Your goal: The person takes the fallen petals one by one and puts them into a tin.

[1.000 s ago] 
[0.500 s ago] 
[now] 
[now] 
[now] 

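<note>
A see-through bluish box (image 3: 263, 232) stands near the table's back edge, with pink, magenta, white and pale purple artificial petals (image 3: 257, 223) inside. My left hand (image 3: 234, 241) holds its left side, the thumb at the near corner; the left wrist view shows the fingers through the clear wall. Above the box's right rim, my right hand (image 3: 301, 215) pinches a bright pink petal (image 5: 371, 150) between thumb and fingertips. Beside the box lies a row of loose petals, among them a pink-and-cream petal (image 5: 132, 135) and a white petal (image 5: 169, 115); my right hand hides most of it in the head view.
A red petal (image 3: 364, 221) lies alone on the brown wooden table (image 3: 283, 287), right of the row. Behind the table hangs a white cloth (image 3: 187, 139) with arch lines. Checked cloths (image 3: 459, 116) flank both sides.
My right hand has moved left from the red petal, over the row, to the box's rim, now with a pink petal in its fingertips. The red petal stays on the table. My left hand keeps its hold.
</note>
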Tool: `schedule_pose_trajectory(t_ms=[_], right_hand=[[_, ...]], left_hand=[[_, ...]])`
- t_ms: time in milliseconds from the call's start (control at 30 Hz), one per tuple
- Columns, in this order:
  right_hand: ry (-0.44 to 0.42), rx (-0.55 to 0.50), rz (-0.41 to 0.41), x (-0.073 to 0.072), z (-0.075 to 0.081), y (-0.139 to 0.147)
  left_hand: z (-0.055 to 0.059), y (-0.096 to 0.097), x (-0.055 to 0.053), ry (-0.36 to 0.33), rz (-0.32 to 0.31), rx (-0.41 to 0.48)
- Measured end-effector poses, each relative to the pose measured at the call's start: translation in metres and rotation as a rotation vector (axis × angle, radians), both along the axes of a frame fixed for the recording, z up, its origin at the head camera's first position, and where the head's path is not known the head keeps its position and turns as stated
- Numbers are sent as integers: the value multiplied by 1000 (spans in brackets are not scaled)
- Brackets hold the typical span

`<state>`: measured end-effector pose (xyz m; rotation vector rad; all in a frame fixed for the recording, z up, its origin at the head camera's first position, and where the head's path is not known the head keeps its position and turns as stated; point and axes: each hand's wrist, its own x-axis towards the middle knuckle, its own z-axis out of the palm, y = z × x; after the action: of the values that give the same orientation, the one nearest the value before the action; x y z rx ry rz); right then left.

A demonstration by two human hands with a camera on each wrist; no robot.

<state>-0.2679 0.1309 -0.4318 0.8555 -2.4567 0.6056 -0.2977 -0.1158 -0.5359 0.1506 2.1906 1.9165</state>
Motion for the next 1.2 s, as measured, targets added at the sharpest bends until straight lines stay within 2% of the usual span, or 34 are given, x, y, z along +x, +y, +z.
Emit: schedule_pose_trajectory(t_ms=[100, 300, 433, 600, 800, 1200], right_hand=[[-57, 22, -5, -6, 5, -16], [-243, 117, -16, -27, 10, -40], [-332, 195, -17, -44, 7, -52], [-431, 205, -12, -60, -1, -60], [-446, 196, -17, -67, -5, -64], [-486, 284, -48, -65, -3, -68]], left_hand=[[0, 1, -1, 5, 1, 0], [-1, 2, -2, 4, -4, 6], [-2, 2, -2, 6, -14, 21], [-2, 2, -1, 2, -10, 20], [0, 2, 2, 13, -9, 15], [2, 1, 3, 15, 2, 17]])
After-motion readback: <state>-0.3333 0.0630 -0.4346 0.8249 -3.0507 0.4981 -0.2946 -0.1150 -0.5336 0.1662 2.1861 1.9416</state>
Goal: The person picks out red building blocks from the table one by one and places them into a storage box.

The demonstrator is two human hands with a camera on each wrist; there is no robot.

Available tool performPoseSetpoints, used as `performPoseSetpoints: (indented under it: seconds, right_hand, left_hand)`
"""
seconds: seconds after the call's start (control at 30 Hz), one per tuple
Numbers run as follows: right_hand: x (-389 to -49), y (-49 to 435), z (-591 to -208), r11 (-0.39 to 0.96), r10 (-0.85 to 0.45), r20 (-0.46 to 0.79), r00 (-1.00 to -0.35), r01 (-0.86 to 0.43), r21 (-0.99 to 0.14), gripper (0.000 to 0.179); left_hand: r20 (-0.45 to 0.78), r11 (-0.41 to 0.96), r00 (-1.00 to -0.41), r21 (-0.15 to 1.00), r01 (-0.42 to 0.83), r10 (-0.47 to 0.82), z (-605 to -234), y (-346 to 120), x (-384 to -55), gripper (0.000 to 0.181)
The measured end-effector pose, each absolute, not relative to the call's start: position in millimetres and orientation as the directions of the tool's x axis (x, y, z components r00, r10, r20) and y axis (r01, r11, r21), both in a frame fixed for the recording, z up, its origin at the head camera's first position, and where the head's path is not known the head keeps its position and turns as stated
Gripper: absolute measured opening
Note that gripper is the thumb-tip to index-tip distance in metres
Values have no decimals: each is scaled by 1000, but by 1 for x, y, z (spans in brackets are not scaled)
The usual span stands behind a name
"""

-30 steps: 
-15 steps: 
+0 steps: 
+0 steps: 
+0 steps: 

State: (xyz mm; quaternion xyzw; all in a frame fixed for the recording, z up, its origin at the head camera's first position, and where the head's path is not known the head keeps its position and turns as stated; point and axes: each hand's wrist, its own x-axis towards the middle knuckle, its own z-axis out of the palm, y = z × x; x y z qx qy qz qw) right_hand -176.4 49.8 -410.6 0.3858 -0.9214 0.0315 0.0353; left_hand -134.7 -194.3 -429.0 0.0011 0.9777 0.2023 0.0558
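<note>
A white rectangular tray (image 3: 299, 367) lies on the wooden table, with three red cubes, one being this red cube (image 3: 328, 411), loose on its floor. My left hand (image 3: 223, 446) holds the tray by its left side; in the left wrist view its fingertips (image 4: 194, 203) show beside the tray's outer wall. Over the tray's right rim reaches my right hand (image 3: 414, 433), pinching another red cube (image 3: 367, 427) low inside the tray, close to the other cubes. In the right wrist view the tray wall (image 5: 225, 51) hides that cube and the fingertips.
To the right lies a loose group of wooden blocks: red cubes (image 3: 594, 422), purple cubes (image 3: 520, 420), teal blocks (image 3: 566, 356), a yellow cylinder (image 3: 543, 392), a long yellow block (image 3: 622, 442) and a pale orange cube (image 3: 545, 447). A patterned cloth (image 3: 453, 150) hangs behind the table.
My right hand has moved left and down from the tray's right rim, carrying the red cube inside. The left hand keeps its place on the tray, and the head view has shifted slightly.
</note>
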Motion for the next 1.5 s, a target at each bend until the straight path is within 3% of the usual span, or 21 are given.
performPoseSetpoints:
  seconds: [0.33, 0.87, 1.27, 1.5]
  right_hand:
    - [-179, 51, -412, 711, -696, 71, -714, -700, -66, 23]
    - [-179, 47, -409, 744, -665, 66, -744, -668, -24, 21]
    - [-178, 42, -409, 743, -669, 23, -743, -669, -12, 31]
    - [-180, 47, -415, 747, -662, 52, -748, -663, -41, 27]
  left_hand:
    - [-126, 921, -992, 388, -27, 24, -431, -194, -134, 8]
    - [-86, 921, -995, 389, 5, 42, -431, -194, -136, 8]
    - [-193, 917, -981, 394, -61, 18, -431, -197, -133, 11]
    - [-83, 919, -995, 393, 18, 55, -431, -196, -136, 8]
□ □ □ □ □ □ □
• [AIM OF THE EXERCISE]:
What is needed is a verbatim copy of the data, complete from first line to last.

• [OUTPUT OF THE TASK]:
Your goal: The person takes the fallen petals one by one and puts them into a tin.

[1.000 s ago] 
[0.500 s ago] 
[now] 
[now] 
[now] 

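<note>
A see-through bluish box (image 3: 263, 232) stands near the table's back edge, with pink, magenta, white and pale purple artificial petals (image 3: 257, 223) inside. My left hand (image 3: 234, 241) holds its left side, the thumb at the near corner; the left wrist view shows the fingers through the clear wall. Above the box's right rim, my right hand (image 3: 301, 215) pinches a bright pink petal (image 5: 371, 150) between thumb and fingertips. Beside the box lies a row of loose petals, among them a pink-and-cream petal (image 5: 132, 135) and a white petal (image 5: 169, 115); my right hand hides most of it in the head view.
A red petal (image 3: 364, 221) lies alone on the brown wooden table (image 3: 283, 287), right of the row. Behind the table hangs a white cloth (image 3: 187, 139) with arch lines. Checked cloths (image 3: 459, 116) flank both sides.
My right hand has moved left from the red petal, over the row, to the box's rim, now with a pink petal in its fingertips. The red petal stays on the table. My left hand keeps its hold.
</note>
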Tool: `schedule_pose_trajectory(t_ms=[_], right_hand=[[_, ...]], left_hand=[[_, ...]])`
- t_ms: time in milliseconds from the call's start (control at 30 Hz), one per tuple
- Columns, in this order:
  right_hand: ry (-0.44 to 0.42), rx (-0.55 to 0.50), rz (-0.41 to 0.41), x (-0.073 to 0.072), z (-0.075 to 0.081), y (-0.139 to 0.147)
  left_hand: z (-0.055 to 0.059), y (-0.096 to 0.097), x (-0.055 to 0.053), ry (-0.36 to 0.33), rz (-0.32 to 0.31), rx (-0.41 to 0.48)
- Measured end-effector poses, each relative to the pose measured at the call's start: translation in metres and rotation as a rotation vector (axis × angle, radians), both along the axes of a frame fixed for the recording, z up, its origin at the head camera's first position, and where the head's path is not known the head keeps its position and turns as stated
- Numbers are sent as integers: the value multiplied by 1000 (spans in brackets are not scaled)
- Brackets hold the typical span

`<state>`: measured end-effector pose (xyz m; rotation vector rad; all in a frame fixed for the recording, z up, its origin at the head camera's first position, and where the head's path is not known the head keeps its position and turns as stated; point and axes: each hand's wrist, its own x-axis towards the middle knuckle, its own z-axis out of the palm, y = z × x; after the action: of the values that give the same orientation, the one nearest the value before the action; x y z rx ry rz); right then left.

A demonstration by two human hands with a camera on each wrist; no robot.

<state>-0.2679 0.1309 -0.4318 0.8555 -2.4567 0.6056 -0.2977 -0.1158 -0.5359 0.1506 2.1906 1.9165</state>
Motion for the next 1.2 s, as measured, targets added at the sharpest bends until straight lines stay within 2% of the usual span, or 34 are given, x, y, z along +x, +y, +z.
Emit: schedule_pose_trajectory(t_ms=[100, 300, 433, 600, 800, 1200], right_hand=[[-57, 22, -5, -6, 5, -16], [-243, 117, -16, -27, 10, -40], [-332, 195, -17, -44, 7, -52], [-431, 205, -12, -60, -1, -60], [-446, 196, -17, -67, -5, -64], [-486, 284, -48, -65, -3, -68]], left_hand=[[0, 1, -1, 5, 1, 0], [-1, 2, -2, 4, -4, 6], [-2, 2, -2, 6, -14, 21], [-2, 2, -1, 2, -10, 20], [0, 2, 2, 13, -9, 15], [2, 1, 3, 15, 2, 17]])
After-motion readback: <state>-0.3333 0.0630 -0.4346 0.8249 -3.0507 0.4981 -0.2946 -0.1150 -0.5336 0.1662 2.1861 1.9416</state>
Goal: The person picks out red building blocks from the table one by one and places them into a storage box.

The demonstrator is two human hands with a camera on each wrist; there is no robot.

Available tool performPoseSetpoints, used as `performPoseSetpoints: (indented under it: seconds, right_hand, left_hand)`
"""
seconds: seconds after the call's start (control at 30 Hz), one per tuple
Numbers run as follows: right_hand: x (-389 to -49), y (-49 to 435), z (-591 to -208), r11 (-0.39 to 0.96), r10 (-0.85 to 0.45), r20 (-0.46 to 0.79), r00 (-1.00 to -0.35), r01 (-0.86 to 0.43), r21 (-0.99 to 0.14), gripper (0.000 to 0.179); left_hand: r20 (-0.45 to 0.78), r11 (-0.41 to 0.96), r00 (-1.00 to -0.41), r21 (-0.15 to 1.00), r01 (-0.42 to 0.83), r10 (-0.47 to 0.82), z (-605 to -234), y (-346 to 120), x (-384 to -55), gripper (0.000 to 0.181)
The measured end-effector pose, each absolute, not relative to the call's start: position in millimetres and orientation as the directions of the tool's x axis (x, y, z components r00, r10, r20) and y axis (r01, r11, r21), both in a frame fixed for the recording, z up, its origin at the head camera's first position, and where the head's path is not known the head keeps its position and turns as stated
Gripper: absolute measured opening
Note that gripper is the thumb-tip to index-tip distance in metres
Values have no decimals: each is scaled by 1000, but by 1 for x, y, z (spans in brackets are not scaled)
The usual span stands behind a name
"""

-30 steps: 
-15 steps: 
+0 steps: 
+0 steps: 
+0 steps: 

State: (xyz mm; quaternion xyzw; all in a frame fixed for the recording, z up, its origin at the head camera's first position, and where the head's path is not known the head keeps its position and turns as stated; point and axes: each hand's wrist, its own x-axis towards the middle knuckle, its own z-axis out of the palm, y = z × x; x y z qx qy qz qw) right_hand -176.4 49.8 -410.6 0.3858 -0.9214 0.0315 0.0353; left_hand -134.7 -194.3 -429.0 0.0011 0.9777 0.2023 0.0558
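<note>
A white rectangular tray (image 3: 299, 367) lies on the wooden table, with three red cubes, one being this red cube (image 3: 328, 411), loose on its floor. My left hand (image 3: 223, 446) holds the tray by its left side; in the left wrist view its fingertips (image 4: 194, 203) show beside the tray's outer wall. Over the tray's right rim reaches my right hand (image 3: 414, 433), pinching another red cube (image 3: 367, 427) low inside the tray, close to the other cubes. In the right wrist view the tray wall (image 5: 225, 51) hides that cube and the fingertips.
To the right lies a loose group of wooden blocks: red cubes (image 3: 594, 422), purple cubes (image 3: 520, 420), teal blocks (image 3: 566, 356), a yellow cylinder (image 3: 543, 392), a long yellow block (image 3: 622, 442) and a pale orange cube (image 3: 545, 447). A patterned cloth (image 3: 453, 150) hangs behind the table.
My right hand has moved left and down from the tray's right rim, carrying the red cube inside. The left hand keeps its place on the tray, and the head view has shifted slightly.
</note>
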Motion for the next 1.5 s, a target at each bend until the straight path is within 3% of the usual span, or 21 are given.
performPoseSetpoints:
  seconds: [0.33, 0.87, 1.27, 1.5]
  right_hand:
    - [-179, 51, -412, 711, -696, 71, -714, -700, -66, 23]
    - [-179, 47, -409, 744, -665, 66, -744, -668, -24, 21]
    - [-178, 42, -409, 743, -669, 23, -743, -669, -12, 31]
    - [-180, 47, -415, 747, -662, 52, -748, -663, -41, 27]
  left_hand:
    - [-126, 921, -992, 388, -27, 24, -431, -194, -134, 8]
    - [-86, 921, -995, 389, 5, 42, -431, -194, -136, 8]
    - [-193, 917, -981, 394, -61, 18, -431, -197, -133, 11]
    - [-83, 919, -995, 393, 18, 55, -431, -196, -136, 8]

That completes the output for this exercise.